In our first article, we explored whether ChatGPT could be an assistive or disruptive tool in creating themed lists of legal documents and extracting or summarizing critical information from these documents.

Before delving into our findings, it’s crucial to understand some key details about ChatGPT:

  1. It can’t search the internet for information. The date it uses is based on the Internet prior to 2021. 
  2. A user can’t give data to ChatGPT as a basis for its answers. 
  3. Its results are expected to rapidly improve with user feedback. 

Nimonik put ChatGPT to the test for the following use cases:

  1. Creating lists of top-ranked documents based on combinations of jurisdiction, topic, and applicable industrial sector; for example, “What are the most important legal documents that Canadian mining companies need to comply with?” or “What are the essential worker safety regulations in France?”
  2. Creating lists of top-ranked obligations for companies within a specified legal document; for example, “What are the key obligations in the Canadian Labour Code?” or “What are the most important requirements in the United Kingdom’s Merchant Shipping Act, 1995?”
  3. Summarizing the contents of a specific document; for example, “What is the Quebec Environment Quality Act about?” or “Summarize the Canadian Onshore Pipeline Regulations”.
  4. Creating extracts of key clauses from a specific legal document; for example, “Provide the text of the ten most important requirements in Ireland’s Explosives Act 1875” or “Extract the text of five key clauses from Ontario’s Smoke-Free Places Act.”
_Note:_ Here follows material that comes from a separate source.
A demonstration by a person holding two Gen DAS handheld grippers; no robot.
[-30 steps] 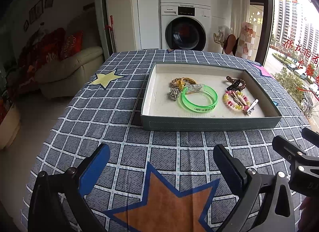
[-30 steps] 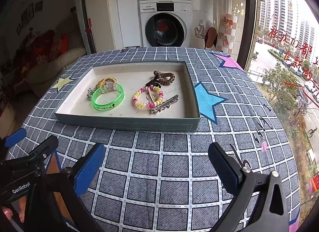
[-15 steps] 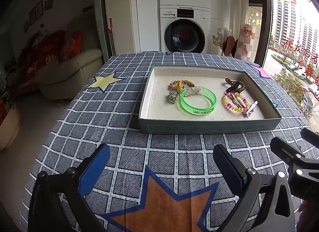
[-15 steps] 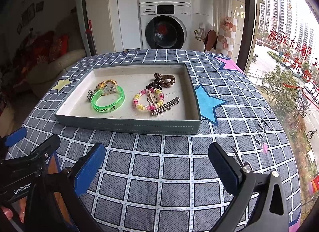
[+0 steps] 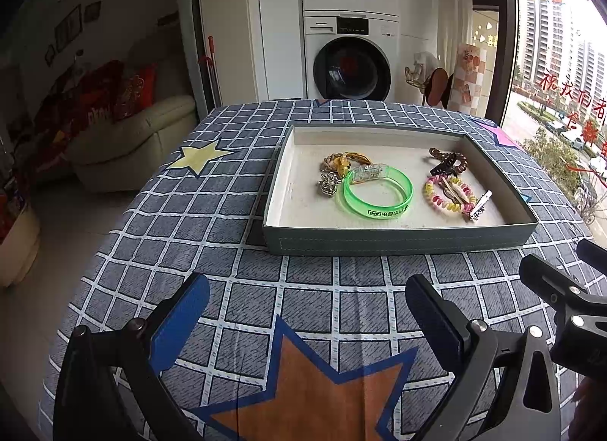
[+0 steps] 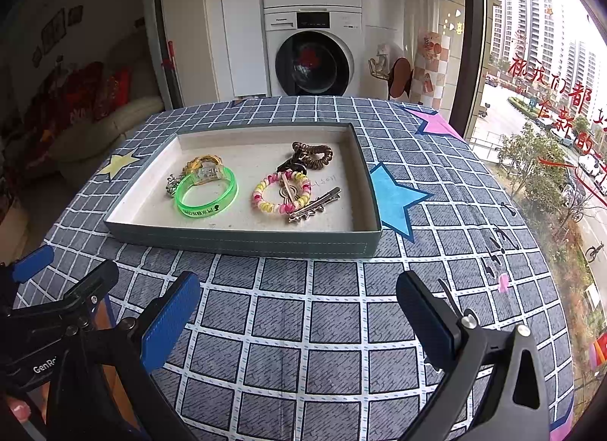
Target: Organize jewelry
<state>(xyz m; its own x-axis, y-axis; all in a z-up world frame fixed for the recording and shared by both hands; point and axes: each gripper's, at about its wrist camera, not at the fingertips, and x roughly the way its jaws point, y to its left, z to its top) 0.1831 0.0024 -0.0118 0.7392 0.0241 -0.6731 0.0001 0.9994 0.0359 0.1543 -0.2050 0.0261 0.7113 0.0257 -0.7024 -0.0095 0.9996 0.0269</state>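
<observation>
A shallow grey-green tray sits on the checked tablecloth. In it lie a green bangle, a gold and silver trinket cluster, a pink and yellow coil bracelet, a brown coil hair tie and a silver hair clip. My left gripper is open and empty, short of the tray's near wall. My right gripper is open and empty, also short of the tray.
The table has a grey checked cloth with an orange star, a yellow star and a blue star. A sofa stands left, a washing machine behind, a window right.
Both grippers have pulled back and tilted up slightly, so the tray sits a little lower and farther in both views. Nothing in the tray has moved.
</observation>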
Evaluating the results according to the data quality dimensions of accuracy, timeliness, comparability, usability, and relevance, we came to the following conclusions:

  • ChatGPT’s output is well-written and easy to read. It creates lists and summaries that are well-organized and easy to understand.
  • ChatGPT can give appropriate answers to a wide variety of questions related to document lists and contents.
  • The output is out-of-date. In a world where legislation is constantly changing and new legal documents are published every day, ChatGPT’s utility is limited by its non-inclusion of recently published legislation, and its inability to consider recent changes to existing legislation.
  • ChatGPT can’t extract (quote from) document text, and therefore can’t provide the text of key clauses or obligations.
  • The output sounds accurate, but is routinely incorrect. We found many factual errors in document lists and summaries. Users won’t know whether each assertion is true unless they verify it, and the readability of ChatGPT’s text can lull the user into thinking that the information is correct because it sounds correct.
  • ChatGPT’s references to documents and clauses often lack information that the user needs to easily access the source material. Without links or section numbers, and with document titles that don’t always match the official title, users who want to refer to the source material (e.g. the full text of a regulation mentioned in a list) have to do a lot of guessing and legwork.

With its ability to write text that’s well-organized and sounds accurate, ChatGPT can be a useful ally for drafting the outline of lists or summaries related to legal compliance. But unless users have a high tolerance for error and don’t mind if their data stops in 2021, ChatGPT has far to go before it can make life easier for companies that want to understand their legal obligations. However, it is clear that the technology to process, analyze and provide plain language answers has evolved tremendously. It is only a matter of time before substantial low level analysis work is replaced with technology similar to ChatGPT.